Joel 2:12-13
The Rev. Dr. Robert S. Langworthy, preaching
February 14, 2018 – Ash Wednesday
There used to be a bumper sticker that you’d see on the cars of a certain kind of Christian. It read: “If God seems distant, guess who’s moved!”
Whatever thinking lay behind that bumper sticker, it spoke a truth. God does not pull away from us; but we, from Him. God does not push us to the sidelines of His concern; but we relegate Him to a neglected corner of our day-to-day existence. God does not destroy the possibility of a friendship with Him; but we may, by refusing to let Him be in our life who He is, the commanding Lord of righteousness and holiness.
Yet, when we make God distant, God still implores us to come back to Him in repentance, that He might welcome us back with a warm and forgiving embrace.
To reconcile with God, we have to do some things, some of them hard things, such as admit that it is our fault He is at a distance. But the impossibly hard thing we fear we might have to do, we are free from having to do. We don’t have to make up for our wrongdoing; we don’t have to earn the reconciliation we seek.
One afternoon Andrew, a Christian missionary, was talking over coffee with a Muslim sheikh in a Jerusalem café. The sheikh had recently ordered the killing of eight Israelis because the government had executed four Palestinians found guilty of terrorism. Andrew asked the sheikh, “Who appointed you judge and jury, and gave you the authority to do that?” The sheikh replied, “I am not the judge and jury. I am merely an instrument of God’s justice.” After a moment of silence, Andrew asked, “What place is there, then, for forgiveness?” The sheikh replied, “Forgiveness is only for those who deserve it.”
Andrew then realized that, while he and his friend began with a shared conviction about the reality and priority of God, they had radically different views of God. His friend believes in a God who only offers forgiveness to those who deserve it. By contrast, Andrew believes in a God who offers it independent of wrongdoers’ merit, loves to love people all out of proportion to their virtue or record of moral achievement, almost begs even the worst people to come back to Him, is eager to “relent” from the punishment they have coming, and reclaims the ethically and spiritually disabled just because He is “gracious and merciful, slow to anger, and abounding in steadfast love”.
We dare to come back to the God we have hurt and dishonored, not because we think we can give Him a good reason to give us a second chance, but because we think He wants to be good to us for no good reason.
But to avail of the reconciliation God offers, we have to repent, and the fulfillment of our repentance is a hard work lasting a lifetime. We have to refuse to make peace with what is wrong in us, and hate it and fight it as long as we live.
It is a hard and painful thing to face the fact that I myself am the problem, that I continue to be a hypocrite and riddled with self-centeredness and foolish pride. It is ever a sorrow to my soul; and thus there is no way for me to return to God without “weeping”, “mourning”, and a rending of my heart.

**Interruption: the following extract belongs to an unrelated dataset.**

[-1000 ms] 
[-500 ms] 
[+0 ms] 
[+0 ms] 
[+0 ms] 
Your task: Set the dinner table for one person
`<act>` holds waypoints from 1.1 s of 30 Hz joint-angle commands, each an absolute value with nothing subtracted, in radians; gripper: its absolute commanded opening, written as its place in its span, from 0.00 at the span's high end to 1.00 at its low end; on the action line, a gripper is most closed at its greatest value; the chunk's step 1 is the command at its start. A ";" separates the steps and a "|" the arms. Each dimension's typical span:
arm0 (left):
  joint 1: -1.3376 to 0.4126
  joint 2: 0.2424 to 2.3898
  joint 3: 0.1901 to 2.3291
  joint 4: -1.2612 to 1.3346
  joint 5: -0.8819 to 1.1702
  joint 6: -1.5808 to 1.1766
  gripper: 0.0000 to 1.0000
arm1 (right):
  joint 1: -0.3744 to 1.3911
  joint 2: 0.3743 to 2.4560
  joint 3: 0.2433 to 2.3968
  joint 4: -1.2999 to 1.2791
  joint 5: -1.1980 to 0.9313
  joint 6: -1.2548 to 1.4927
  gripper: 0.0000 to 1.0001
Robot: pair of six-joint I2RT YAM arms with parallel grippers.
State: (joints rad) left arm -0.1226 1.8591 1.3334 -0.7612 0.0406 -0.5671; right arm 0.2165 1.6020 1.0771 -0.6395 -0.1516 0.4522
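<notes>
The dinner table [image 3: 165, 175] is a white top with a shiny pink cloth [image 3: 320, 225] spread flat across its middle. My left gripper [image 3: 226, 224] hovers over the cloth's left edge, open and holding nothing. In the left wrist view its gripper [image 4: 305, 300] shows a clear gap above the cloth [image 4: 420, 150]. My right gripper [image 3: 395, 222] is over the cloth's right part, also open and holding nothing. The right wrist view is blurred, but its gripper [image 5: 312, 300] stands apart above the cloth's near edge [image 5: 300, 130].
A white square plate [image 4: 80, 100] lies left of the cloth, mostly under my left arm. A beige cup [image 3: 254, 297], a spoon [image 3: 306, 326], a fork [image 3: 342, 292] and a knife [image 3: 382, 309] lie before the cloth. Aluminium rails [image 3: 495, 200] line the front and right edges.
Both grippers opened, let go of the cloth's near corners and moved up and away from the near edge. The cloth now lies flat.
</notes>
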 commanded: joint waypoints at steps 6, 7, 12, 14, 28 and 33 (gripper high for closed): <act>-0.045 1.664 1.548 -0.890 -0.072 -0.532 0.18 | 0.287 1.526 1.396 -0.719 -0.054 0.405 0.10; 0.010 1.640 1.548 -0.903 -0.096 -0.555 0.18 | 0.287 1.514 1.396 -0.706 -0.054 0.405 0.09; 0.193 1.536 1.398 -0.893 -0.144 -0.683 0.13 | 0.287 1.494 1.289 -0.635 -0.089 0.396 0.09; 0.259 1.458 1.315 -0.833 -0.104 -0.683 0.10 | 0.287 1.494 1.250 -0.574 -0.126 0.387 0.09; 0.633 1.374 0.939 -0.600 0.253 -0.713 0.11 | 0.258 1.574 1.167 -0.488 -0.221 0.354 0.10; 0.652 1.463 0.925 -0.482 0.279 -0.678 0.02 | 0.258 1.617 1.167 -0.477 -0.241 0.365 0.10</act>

I love an article written in the Los Angeles Review of Books last June by a Hollywood screenwriter named Dorothy Fortenberry. She said, “The single most annoying thing [I hear about faith]…is the kind, patronizing way that nonreligious people have of saying, ‘Sometimes I just wish I were religious. I wish I could have that certainty. It just seems so comforting…’
“Well,” Fortenberry wrote, “sometimes I wish I had the certainty of an atheist…and I do not find religion to be comforting in the way nonreligious people mean…It is not comforting to know quite as much as I do about how weaselly and weak-willed I am when it comes to being as generous as Jesus demands. Thanks to church, I have a much stronger sense of the sort of person I’d like to be, and I am forced to confront all the ways in which I fall short of that, daily. Nothing promotes self-awareness like turning down an opportunity to bring children to visit their incarcerated parents. Or avoiding shifts at the food bank. Or calculating just how much I will put in the collection plate. Thanks to church, I have looked deeply into my own heart and found it be of merely small-to-medium size. None of this is particularly comforting.”
Martin Luther articulated a biblical truth when he said, “Jesus’ will is that the whole life of a believer should be one of repentance.” Indeed the life of faith, this side of heaven, is not so much one of comfort development as of character and conduct development.
Yes we again and again screw up. But God be praised, that He again and again implores us to come back to Him anyway, and again and again opens His arms wide to us in a welcoming embrace. Our only contribution in this grace is to keep facing the appalling truth about ourselves and to keep believing that God is ever gracious and still aches for friendship with us.
Is it not a joy that God – despite how badly we sometimes behave, and despite how slowly we improve – never changes in His desire to lavish His love upon those who repent and to feed them at His table of grace!